= Source data =
· · · ·

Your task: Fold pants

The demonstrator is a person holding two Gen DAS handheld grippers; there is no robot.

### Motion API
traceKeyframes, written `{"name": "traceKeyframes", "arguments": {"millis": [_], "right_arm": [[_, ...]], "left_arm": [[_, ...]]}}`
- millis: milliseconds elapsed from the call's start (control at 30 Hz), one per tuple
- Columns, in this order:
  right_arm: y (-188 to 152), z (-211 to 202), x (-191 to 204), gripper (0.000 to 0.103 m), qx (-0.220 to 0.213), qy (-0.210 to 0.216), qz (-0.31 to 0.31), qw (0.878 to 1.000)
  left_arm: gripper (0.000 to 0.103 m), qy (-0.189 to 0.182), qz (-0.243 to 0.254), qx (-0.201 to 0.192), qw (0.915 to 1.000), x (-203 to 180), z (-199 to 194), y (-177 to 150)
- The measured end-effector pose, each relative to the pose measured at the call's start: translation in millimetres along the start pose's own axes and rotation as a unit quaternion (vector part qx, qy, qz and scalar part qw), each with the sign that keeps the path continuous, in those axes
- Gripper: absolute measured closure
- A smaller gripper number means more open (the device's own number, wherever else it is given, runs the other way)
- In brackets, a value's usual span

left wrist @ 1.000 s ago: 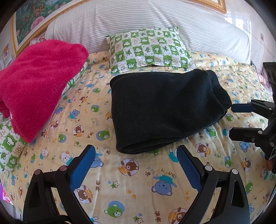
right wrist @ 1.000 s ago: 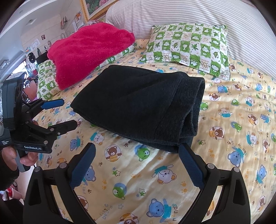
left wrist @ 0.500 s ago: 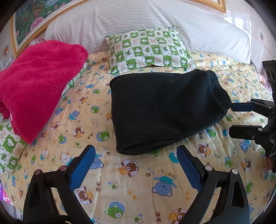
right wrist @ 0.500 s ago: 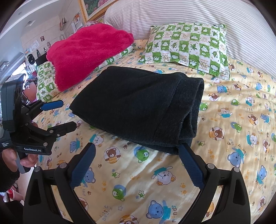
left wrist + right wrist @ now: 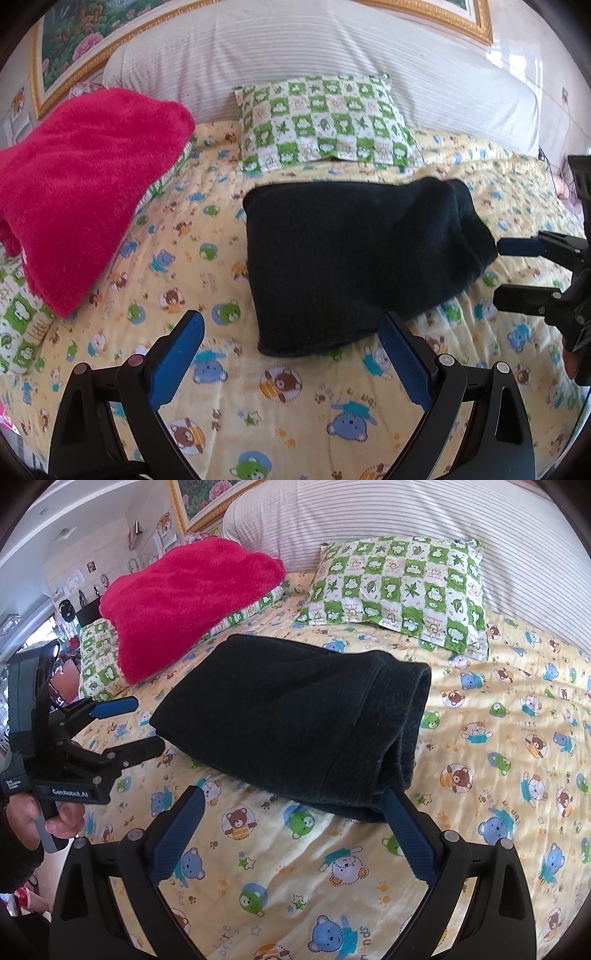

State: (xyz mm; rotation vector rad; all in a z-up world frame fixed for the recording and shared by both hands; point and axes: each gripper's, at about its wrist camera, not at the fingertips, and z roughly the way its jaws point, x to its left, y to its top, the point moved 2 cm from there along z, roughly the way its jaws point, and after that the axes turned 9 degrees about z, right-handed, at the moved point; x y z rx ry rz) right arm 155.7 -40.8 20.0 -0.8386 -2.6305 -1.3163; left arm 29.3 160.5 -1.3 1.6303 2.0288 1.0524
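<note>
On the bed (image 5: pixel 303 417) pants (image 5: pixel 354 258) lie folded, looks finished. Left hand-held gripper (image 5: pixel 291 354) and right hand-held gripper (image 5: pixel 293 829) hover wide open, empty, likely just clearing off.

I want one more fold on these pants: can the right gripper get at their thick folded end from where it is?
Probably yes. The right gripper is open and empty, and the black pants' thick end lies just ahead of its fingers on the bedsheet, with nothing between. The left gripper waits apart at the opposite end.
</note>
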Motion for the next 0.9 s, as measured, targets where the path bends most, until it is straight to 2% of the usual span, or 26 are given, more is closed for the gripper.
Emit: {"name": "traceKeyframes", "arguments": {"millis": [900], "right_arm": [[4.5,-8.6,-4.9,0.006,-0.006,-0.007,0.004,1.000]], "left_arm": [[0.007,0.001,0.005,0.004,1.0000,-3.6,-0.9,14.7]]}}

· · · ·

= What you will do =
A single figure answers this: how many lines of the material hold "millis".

= Expected answer =
3